(Beginning of DATA TO PROCESS)
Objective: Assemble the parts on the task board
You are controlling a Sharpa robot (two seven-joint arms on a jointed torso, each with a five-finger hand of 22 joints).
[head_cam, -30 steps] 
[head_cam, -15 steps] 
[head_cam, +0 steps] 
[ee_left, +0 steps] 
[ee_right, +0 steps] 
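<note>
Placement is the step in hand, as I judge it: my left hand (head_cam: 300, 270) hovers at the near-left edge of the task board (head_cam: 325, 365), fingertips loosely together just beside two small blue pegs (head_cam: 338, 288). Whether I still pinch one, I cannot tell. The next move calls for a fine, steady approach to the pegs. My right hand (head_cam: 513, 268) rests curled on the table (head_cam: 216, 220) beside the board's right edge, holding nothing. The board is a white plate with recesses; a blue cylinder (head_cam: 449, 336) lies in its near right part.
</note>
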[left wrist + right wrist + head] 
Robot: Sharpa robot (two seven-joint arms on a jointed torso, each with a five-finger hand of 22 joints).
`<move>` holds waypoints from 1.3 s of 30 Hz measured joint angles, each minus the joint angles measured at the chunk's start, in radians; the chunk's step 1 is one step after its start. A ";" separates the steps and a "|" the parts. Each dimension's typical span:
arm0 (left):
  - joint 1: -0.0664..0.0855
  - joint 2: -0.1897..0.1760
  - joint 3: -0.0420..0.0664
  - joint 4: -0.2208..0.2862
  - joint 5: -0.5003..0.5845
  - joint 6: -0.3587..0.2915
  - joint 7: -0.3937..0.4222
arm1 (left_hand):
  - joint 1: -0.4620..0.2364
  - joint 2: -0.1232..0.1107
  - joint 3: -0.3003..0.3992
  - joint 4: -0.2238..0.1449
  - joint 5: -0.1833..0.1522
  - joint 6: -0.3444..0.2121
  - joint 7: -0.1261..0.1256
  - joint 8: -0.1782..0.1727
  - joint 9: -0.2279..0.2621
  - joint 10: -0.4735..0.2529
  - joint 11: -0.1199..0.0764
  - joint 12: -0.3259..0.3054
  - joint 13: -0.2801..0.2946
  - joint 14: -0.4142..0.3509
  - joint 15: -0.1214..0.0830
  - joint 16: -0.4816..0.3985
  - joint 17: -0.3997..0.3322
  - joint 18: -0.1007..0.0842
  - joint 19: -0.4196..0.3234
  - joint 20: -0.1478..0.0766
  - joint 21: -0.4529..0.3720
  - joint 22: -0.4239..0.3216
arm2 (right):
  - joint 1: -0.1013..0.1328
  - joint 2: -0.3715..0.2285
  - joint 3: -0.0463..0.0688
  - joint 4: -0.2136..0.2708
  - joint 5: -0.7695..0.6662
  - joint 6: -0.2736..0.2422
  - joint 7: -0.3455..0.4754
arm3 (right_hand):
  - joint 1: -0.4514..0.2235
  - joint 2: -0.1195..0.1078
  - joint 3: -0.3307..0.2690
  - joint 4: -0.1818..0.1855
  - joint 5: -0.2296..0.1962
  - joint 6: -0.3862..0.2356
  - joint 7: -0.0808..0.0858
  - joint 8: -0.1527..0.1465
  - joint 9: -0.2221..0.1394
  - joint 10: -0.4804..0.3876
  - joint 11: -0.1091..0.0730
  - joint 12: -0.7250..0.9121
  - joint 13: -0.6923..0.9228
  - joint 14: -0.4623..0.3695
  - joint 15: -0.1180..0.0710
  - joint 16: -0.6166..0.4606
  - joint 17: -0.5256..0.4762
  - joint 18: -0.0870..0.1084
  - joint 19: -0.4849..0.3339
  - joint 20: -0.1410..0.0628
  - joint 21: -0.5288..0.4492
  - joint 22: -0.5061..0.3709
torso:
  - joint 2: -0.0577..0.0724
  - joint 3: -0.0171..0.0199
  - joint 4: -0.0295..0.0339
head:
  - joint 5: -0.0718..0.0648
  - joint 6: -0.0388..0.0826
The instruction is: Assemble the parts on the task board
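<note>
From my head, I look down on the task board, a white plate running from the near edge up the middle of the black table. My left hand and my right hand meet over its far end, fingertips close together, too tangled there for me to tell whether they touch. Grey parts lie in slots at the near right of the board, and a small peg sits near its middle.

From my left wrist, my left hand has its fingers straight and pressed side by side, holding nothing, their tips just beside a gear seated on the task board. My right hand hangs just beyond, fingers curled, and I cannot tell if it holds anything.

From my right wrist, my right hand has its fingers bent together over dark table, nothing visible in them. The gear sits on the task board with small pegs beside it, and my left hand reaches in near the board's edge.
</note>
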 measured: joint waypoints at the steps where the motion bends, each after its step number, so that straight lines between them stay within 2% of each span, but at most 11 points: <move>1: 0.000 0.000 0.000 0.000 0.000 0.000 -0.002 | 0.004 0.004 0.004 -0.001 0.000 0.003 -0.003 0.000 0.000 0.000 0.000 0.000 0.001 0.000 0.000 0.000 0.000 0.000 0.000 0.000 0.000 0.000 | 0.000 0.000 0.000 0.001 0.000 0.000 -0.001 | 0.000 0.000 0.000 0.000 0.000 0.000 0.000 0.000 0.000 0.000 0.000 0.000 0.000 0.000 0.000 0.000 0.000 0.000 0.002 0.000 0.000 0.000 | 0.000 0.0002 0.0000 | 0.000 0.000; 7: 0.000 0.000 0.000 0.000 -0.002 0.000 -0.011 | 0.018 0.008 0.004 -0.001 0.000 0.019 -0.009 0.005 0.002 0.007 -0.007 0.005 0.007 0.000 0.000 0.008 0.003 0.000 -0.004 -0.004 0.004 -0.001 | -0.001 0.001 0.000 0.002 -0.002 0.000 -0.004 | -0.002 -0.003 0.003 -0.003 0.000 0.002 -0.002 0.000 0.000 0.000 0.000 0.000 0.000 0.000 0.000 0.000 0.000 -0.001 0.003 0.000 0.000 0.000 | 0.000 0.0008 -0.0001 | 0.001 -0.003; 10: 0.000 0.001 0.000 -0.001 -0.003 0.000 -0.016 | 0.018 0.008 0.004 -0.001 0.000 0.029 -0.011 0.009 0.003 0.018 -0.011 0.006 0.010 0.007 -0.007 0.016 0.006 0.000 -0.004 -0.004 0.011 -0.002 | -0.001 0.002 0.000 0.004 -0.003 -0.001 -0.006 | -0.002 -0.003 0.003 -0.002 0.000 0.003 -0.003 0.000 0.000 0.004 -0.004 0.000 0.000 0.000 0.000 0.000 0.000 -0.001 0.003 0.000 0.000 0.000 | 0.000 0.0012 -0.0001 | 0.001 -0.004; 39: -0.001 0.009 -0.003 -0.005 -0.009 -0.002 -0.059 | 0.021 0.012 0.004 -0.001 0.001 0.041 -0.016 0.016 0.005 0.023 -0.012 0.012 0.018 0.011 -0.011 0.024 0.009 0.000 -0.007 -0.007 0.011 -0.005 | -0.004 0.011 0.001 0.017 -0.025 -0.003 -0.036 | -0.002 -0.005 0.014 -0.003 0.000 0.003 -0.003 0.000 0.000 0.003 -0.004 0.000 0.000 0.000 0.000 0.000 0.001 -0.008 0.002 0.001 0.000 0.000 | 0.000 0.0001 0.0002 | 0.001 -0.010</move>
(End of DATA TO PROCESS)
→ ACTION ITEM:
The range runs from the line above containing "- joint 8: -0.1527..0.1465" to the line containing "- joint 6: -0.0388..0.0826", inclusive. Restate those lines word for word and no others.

→ ANSWER AREA:
  - joint 8: -0.1527..0.1465
  - joint 9: -0.2221..0.1394
  - joint 10: -0.4804..0.3876
  - joint 11: -0.1091..0.0730
  - joint 12: -0.7250..0.9121
  - joint 13: -0.6923..0.9228
  - joint 14: -0.4623..0.3695
  - joint 15: -0.1180..0.0710
  - joint 16: -0.6166..0.4606
  - joint 17: -0.5256..0.4762
  - joint 18: -0.0870..0.1084
  - joint 19: -0.4849..0.3339
  - joint 20: -0.1410..0.0628
  - joint 21: -0.5288..0.4492
  - joint 22: -0.5061..0.3709
torso:
  - joint 2: -0.0577..0.0724
  - joint 3: -0.0171..0.0199
  - joint 4: -0.0295..0.0339
head:
  - joint 5: -0.0718..0.0648
  - joint 6: -0.0388..0.0826

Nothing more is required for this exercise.